Zealous fans of retro futurism, rejoice: After a brief hiatus from the fashion scene, irrepressibly enthusiastic designer Johanna Senyk is back with a new collection for Spring 2019. Pairing ’70s glamour with an I-dare-you edge, Françoise speaks to the confident woman who wants to rewrite the rules.
It would be convenient to say that Senyk’s second label picks up where Wanda Nylon, her first foray into fashion, left off, but its message is unique, if complementary. In place of vaguely fetish raincoats and transparent vinyl dresses, the designer creates a new conversation around dramatically plunging necklines and exaggerated puff sleeves. “I wanted the look to be just a little bad,” says Senyk. “When everything is nice, clothes are boring. Creating looks just outside the border of good taste is what interests me.”
It speaks to the Françoise girl as well, a work-hard-play-harder personality who “takes the sun, smokes, makes her own money, and spends it how she wants,” says Senyk. “She is like Brigitte Bardot—a bit rock ’n’ roll, a bit free spirit.”
That sounds a lot like Senyk herself, the daughter of Polish immigrants who was raised in Algeria and arrived in Paris in her late teens to begin a career as a fashion editor. She quickly found her passion in designing clothes instead of describing them, and secured a job creating movie costumes. That theatrical sensibility, refined through collaborations with Alexander McQueen, The Row, and JW Anderson, landed Senyk the prestigious Association Nationale pour le Développement des Arts de la Mode (ANDAM) Award in 2016, firmly establishing her provocative, tongue-in-cheek style as a force in the industry.
If her first label was about front-running trends, her newest endeavor seeks to outlast them. “My hope is that a woman buys one piece this season, and another next season, and 10 years from now she has enough to make a wardrobe,” Senyk explains. “I want Françoise to be about quality that lasts, clothing you pass on to your daughter.”
In pursuit of such standards, Senyk enlisted Italian manufacturer Castor to produce her entire collection. The Mantua-based company is renowned for its impeccable quality and craftsmanship, focusing on fabric as much as fit, a particular obsession for Senyk, who views clothing as a full-on sensory experience. “For me, fashion is first about, how does it feel on your body?

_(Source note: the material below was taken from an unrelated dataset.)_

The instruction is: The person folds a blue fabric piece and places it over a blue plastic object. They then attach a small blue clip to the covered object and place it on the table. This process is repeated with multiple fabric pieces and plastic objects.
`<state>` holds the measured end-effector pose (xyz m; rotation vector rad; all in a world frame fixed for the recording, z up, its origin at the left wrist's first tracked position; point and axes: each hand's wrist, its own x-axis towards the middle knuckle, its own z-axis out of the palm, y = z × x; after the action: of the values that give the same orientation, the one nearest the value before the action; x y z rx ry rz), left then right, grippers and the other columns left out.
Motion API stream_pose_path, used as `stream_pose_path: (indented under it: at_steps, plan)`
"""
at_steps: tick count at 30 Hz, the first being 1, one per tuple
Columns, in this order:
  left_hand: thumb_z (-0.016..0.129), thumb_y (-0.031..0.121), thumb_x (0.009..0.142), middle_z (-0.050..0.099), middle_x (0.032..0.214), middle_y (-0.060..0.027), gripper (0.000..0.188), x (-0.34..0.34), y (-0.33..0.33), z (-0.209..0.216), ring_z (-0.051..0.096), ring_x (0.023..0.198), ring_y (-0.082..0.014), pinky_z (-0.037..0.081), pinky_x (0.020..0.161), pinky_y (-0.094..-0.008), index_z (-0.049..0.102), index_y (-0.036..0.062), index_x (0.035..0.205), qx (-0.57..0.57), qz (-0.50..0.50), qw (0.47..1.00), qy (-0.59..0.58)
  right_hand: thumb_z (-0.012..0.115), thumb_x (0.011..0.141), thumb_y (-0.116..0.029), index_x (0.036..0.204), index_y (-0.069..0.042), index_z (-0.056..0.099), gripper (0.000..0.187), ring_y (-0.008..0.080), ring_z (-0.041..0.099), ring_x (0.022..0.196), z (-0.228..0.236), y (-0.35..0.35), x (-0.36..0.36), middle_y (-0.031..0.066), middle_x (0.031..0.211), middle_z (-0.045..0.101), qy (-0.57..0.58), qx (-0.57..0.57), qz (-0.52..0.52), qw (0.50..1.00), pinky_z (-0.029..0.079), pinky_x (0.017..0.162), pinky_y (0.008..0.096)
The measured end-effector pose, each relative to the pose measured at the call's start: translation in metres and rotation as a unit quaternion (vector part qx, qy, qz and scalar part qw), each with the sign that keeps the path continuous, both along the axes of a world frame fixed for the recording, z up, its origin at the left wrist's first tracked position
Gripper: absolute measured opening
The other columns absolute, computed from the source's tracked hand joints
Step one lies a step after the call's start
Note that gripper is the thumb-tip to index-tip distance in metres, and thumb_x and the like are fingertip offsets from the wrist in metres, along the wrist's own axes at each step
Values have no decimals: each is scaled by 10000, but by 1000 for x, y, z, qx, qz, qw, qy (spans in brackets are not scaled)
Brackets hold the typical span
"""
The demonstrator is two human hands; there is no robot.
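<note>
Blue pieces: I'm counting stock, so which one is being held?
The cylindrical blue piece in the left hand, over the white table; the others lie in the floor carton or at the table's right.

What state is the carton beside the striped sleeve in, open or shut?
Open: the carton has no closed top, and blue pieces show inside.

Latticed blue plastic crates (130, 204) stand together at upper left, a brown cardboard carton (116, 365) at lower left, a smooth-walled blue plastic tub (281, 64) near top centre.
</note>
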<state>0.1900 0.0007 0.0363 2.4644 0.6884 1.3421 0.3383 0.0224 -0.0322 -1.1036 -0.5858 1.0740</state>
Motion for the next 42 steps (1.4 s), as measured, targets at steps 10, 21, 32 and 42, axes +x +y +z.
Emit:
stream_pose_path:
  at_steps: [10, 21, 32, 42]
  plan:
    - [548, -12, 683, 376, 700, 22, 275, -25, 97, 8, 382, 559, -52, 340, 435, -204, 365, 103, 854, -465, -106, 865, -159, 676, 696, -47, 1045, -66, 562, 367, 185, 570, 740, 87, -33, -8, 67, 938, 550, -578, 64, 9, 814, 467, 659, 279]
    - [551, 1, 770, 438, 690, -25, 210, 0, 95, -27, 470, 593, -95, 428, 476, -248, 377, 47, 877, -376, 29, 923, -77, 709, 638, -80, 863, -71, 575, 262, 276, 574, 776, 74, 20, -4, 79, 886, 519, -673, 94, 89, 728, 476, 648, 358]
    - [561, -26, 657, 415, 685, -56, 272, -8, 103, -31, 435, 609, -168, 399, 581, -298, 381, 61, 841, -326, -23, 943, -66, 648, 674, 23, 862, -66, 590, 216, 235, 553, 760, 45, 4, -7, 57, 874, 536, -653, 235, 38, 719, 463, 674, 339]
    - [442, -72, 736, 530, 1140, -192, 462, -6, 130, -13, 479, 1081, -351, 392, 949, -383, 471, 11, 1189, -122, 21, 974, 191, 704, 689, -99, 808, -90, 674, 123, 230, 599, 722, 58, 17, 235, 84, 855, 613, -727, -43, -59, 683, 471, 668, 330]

And then, how does it express who you are?” she says. “When you dress, you are telling the world the story of how you want to be perceived.”
While some designers shy away from defining their customer too narrowly, Senyk has no such compunction. She imagines the Françoise woman in a Jaguar on the verge of breaking down, throwing caution to the wind and driving pedal to the metal anyway. If this were a street label, one would expect the lettering “zero f**ks given” to feature prominently on the garments. Instead, Senyk sends the message more subliminally, with deep-diving décolletage and hemlines rising well above the comfort zone.
Should Françoise turn out to be the It girl must-have this season—as many suspect it will—it won’t be because Senyk is playing the popularity game. The bold, black font on the brand’s website captures the designer’s defiant attitude: “Françoise doesn’t care / is not scared / drives too fast/ speaks too loud / Françoise is free.” In other words, Françoise doesn’t need you. You need Françoise.